Por isso, vamos resumir neste post a situação atual da legalização. Como é impossível falar da regulamentação hoje sem citar a Comissão Especial do Marco Regulatório dos Jogos no Brasil, vamos detalhar este ponto.

Este grupo de trabalho, estabelecido em junho de 2015, tem como objetivo analisar nada menos que 14 projetos de Lei que tratam da regulamentação dos jogos no país. O resultado deste trabalho será a criação de um projeto único, o chamado Marco Regulatório dos Jogos no Brasil.

Alguns destes projetos estão em tramitação há 25 anos! Há muita coisa defasada, que provavelmente jamais seria votada se não fosse aglutinada em uma única proposta.

O Marco Regulatório dos Jogos no Brasil abrange diversas modalidades de jogos, como Bingos, Cassinos, Jogo do Bicho e Caça-Níqueis.

O relator Dep. Guilherme Mussi (PP/SP) aposta em apresentar uma proposta com altas chances de ser aprovada. Por isso, dedicou os últimos meses a consultar os líderes da Câmara, fazendo ajustes em seu texto.

Estava prevista para a última quarta a apresentação de uma versão avançada deste trabalho na Comissão, porém foi adiada por motivos incertos – provavelmente pelo ambiente político incerto que estamos vivendo.

De qualquer forma, a votação da regulamentação está sendo tratada pelo governo como um tema de urgência.

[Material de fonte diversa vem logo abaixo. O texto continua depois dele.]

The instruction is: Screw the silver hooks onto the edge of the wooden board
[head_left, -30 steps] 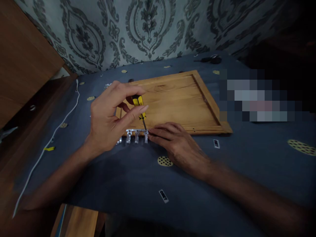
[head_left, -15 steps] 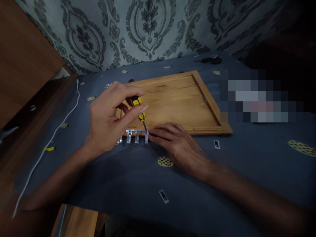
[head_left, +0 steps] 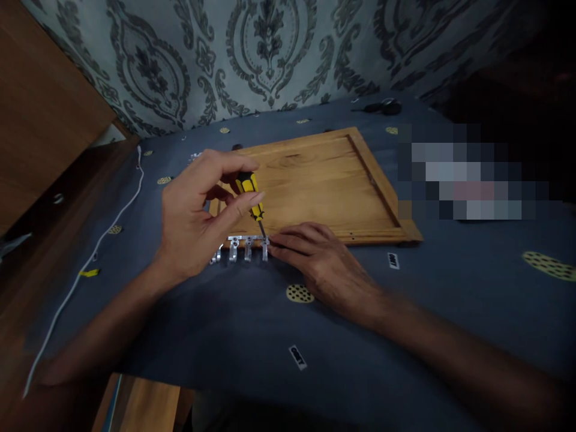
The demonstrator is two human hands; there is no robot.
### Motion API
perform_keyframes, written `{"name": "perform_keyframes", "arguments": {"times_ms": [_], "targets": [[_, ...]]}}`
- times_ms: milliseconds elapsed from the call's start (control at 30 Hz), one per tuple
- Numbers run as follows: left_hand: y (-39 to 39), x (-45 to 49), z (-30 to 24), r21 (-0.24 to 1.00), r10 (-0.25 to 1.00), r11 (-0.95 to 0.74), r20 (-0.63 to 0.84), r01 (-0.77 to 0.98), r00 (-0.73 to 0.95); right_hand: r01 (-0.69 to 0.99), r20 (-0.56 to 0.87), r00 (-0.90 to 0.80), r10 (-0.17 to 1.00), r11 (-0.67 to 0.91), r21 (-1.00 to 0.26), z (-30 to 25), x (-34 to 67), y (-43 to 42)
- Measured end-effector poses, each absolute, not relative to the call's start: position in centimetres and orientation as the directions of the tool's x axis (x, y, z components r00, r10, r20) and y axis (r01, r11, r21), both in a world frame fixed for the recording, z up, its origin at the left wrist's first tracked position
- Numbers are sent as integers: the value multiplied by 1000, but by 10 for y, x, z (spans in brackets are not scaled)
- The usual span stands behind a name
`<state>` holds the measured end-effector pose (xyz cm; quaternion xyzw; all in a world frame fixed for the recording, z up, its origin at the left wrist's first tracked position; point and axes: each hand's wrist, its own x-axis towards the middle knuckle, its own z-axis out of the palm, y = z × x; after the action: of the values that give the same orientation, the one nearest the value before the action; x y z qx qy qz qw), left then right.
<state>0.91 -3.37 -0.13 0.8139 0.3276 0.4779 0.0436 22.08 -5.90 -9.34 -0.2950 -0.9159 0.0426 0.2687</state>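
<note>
My left hand [head_left: 193,216] is closed around a small yellow-and-black screwdriver [head_left: 249,192], tilted, its tip down at a screw spot on the right end of a metal hook rail [head_left: 247,241]. The rail lies along the near edge of a framed wooden board [head_left: 310,186], with several silver hooks hanging toward me. My right hand [head_left: 321,264] lies over the board's near edge, its fingertips closed at the rail's right end beside the screwdriver tip. What sits under those fingertips is hidden.
Blue patterned cloth [head_left: 234,336] spreads beneath the board. A dark tool [head_left: 382,107] lies at the back right, and small metal pieces [head_left: 194,157] lie behind my left hand. A white cable [head_left: 99,240] runs along the left. At right there is a blurred-out patch.
Both hands keep almost the same place, with the screwdriver tip still at the rail's right end. The whole view has shifted very slightly.
</note>
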Motion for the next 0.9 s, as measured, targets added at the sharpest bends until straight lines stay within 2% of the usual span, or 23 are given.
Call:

Já citamos neste blog a necessidade de arrecadação deste governo, e as pressões recebidas pelas centrais sindicais.

A apresentação do parecer foi reagendada para quarta-feira (15/06).

Corre em paralelo algumas iniciativas que visam acelerar ou aumentar a pressão para a regulamentação. Uma é um grupo de trabalho no Ministério do Turismo, liderado pelo Min. Henrique Alves (PMDB/RN), que trata o tema como um possível motor de desenvolvimento turístico no Brasil. Outro é um trabalho preparado pelo Instituto dos Advogados Brasileiros, que se propõe a apoiar a causa e a discutir as bases legais da atividade.